Over the course of the last several weeks, sleep has been hard to come by. I've spent a lot of time trying to understand the insomnia... get to the heart of the dilemma. By all accounts, it has occurred to me that the only reason for the mind to remain awake, is to simply keep thinking. For some people, that means turning over the events of the day- for many others, it is to grind down the negative aspects of one's life- the past and present of it all; to keep chewing on a fatty piece of meat, rather than just spit it out. All of these elements are true for me- but there's a more prevalent driving factor than just that...I am often detaching from people, places and things, but have not overcome the grief that accompanies the act. I am, and always have been, a thinker- and I can't change that. But that is nothing new.
Consequently, I had, until only a few minutes ago, resigned to believing that I have been plagued by sleeplessness because of my need for answers. My inquisitive nature had escaped my grasp and wrangled in the best of me. But somehow, I have discovered a much more simplified answer to more questions than I have bothered to raise...

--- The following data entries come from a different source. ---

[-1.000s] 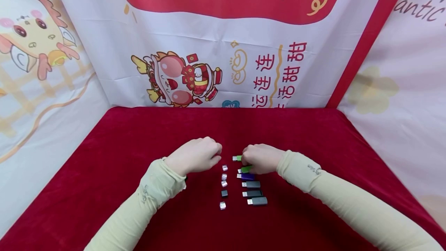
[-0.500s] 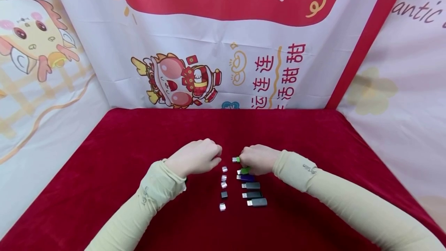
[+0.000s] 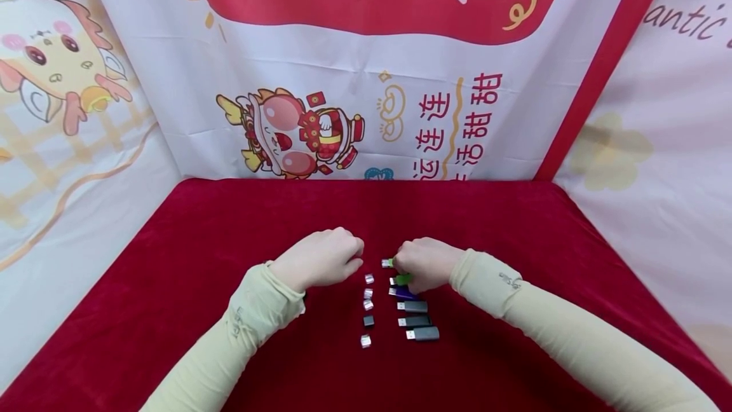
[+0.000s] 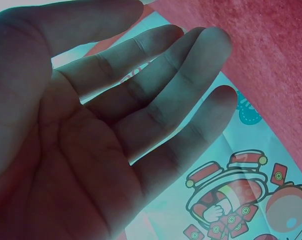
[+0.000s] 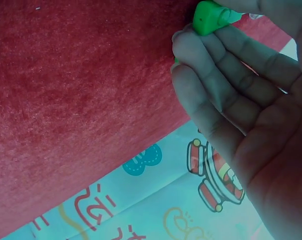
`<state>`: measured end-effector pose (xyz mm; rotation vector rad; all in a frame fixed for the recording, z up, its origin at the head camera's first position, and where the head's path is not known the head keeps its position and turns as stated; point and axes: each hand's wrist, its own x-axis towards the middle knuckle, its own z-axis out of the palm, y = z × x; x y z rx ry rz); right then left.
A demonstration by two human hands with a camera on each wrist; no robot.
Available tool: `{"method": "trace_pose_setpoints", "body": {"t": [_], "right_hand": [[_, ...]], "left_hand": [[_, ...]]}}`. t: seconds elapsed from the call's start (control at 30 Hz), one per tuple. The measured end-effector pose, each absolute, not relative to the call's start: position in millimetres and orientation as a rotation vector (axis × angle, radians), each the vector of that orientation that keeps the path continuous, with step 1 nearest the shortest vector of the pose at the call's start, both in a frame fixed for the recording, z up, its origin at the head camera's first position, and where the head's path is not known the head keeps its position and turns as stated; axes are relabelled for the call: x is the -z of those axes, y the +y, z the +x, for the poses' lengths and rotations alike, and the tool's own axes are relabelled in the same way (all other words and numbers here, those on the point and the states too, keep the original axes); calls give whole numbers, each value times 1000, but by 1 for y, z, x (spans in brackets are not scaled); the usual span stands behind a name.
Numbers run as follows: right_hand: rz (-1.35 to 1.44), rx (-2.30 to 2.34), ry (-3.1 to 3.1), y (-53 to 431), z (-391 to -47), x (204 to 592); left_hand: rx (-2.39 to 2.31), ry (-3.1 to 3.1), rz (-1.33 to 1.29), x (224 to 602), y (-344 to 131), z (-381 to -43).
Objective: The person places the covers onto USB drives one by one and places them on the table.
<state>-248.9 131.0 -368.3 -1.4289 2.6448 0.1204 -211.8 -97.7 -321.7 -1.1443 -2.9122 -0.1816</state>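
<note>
In the head view my right hand is over two green USB sticks at the top of a column. The nearer green USB stick is between my thumb and fingers in the right wrist view, and my hand grips it. My fingers mostly hide the farther green USB stick, whose silver plug points left. A purple USB stick lies just below. My left hand is beside the column of small caps, holding nothing; its loosely bent fingers show in the left wrist view.
Three dark grey USB sticks continue the right column. Left of them runs a line of small caps, several shiny clear ones and a black one. A red cloth covers the table. Printed white curtains stand behind and at both sides.
My right hand has shifted slightly left, and the nearer green stick, tilted at first, now lies straighter beside the purple one. My left hand has stayed put.
</note>
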Motion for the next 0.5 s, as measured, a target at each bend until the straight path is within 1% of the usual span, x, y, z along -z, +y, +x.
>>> {"method": "trace_pose_setpoints", "body": {"t": [0.17,0.5], "right_hand": [[-1447,-21,2676,137,-252,366],[-1398,208,2744,149,-254,358]], "left_hand": [[171,-2915,-1129,321,-99,-212],[197,-2911,-1139,321,-98,-214]]}}
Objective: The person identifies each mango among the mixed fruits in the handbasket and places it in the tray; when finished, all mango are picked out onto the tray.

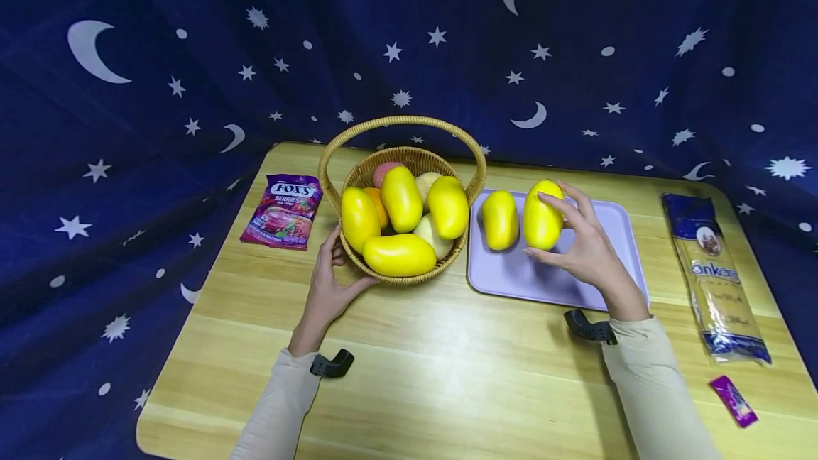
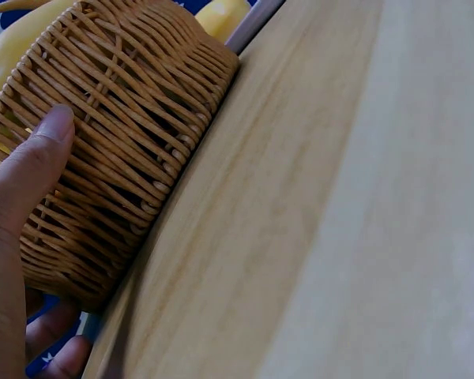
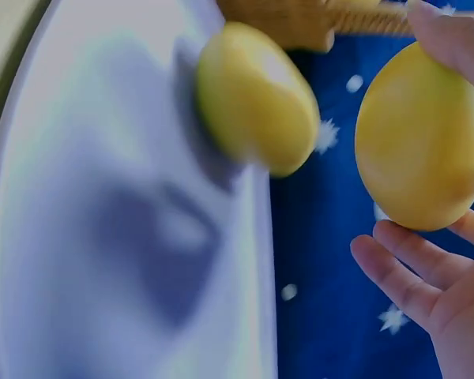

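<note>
A yellow mango (image 1: 543, 216) is pinched between the thumb and fingers of my right hand (image 1: 588, 250), raised over the lilac tray (image 1: 543, 286). Another mango (image 1: 500, 220) lies on the tray to its left; the right wrist view shows the held mango (image 3: 423, 142) apart from the tray surface. My left hand (image 1: 329, 289) holds the side of a wicker basket (image 1: 409, 280), its thumb (image 2: 43, 154) against the weave in the left wrist view. Several mangoes (image 1: 400, 255) fill the basket, with a pinkish-red fruit (image 1: 384, 173), an orange fruit and pale round fruits partly hidden among them.
A purple Fox's berries candy bag (image 1: 282, 213) lies left of the basket. On the right are a long pasta packet (image 1: 718, 282) and a small purple wrapped sweet (image 1: 733, 401). The basket's tall handle (image 1: 402, 121) arches above the fruit, close to the starry blue cloth (image 1: 409, 48).
</note>
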### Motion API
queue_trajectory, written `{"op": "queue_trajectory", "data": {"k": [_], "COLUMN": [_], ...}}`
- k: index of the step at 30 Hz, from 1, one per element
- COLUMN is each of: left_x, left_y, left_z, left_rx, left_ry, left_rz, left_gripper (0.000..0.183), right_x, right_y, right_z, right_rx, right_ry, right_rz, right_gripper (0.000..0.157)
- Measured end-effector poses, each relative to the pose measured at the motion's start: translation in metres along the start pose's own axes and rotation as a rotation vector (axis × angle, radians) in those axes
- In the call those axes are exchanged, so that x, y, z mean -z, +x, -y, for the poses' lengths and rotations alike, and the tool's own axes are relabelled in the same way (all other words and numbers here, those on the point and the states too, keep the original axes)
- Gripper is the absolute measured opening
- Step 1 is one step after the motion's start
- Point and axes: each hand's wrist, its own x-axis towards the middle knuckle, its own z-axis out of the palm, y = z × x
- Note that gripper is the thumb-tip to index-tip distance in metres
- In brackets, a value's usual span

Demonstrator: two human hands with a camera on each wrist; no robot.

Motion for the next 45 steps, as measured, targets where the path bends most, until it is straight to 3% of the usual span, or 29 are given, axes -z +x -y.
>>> {"op": "queue_trajectory", "data": {"k": [7,21,31,39,45], "left_x": [-0.001,0.000,-0.001,-0.002,0.000], "left_y": [0.000,0.000,0.000,0.001,0.003], "left_z": [0.000,0.000,0.000,-0.001,-0.015], "left_rx": [0.007,-0.005,0.010,0.025,0.024], "left_ry": [-0.002,0.012,0.006,0.000,-0.002], "left_rz": [-0.001,0.002,0.002,-0.001,0.005], "left_gripper": [0.117,0.115,0.115,0.118,0.112], "right_x": [0.000,-0.009,-0.015,-0.016,-0.017], "right_y": [0.000,0.005,0.008,0.007,0.007], "right_z": [-0.032,-0.057,-0.062,-0.064,-0.063], "right_rx": [-0.082,-0.141,-0.185,-0.222,-0.239], "right_ry": [-0.019,-0.019,0.008,0.029,0.018], "right_rz": [0.064,0.201,0.227,0.244,0.251], "right_gripper": [0.113,0.116,0.121,0.115,0.113]}}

What I'm really waiting up for-
is snow.
In essence, people are sentimental creatures. We attach our best memories to smells, to sounds- sights and individual items; a natural safety net. The list varies for me, and on it are common items; my favorite songs, important places in my life, apple pie, Christmas trees, forests, my mother's perfume, the smell of cocoa butter, the smell of fire- all of which make me intensely happy- but perhaps the most instant serotonin release is snow. There is such an encyclopedia of incredible memories attached to snow- some from childhood, some from high school, others dealing with those I have loved, with only myself... in other words; snow symbolizes joy in my life. It represents, if nothing else, a small piece of everything I am grateful for and everyone I hold in my heart.
The radar says the system should be arriving over Williamsburg before sunrise.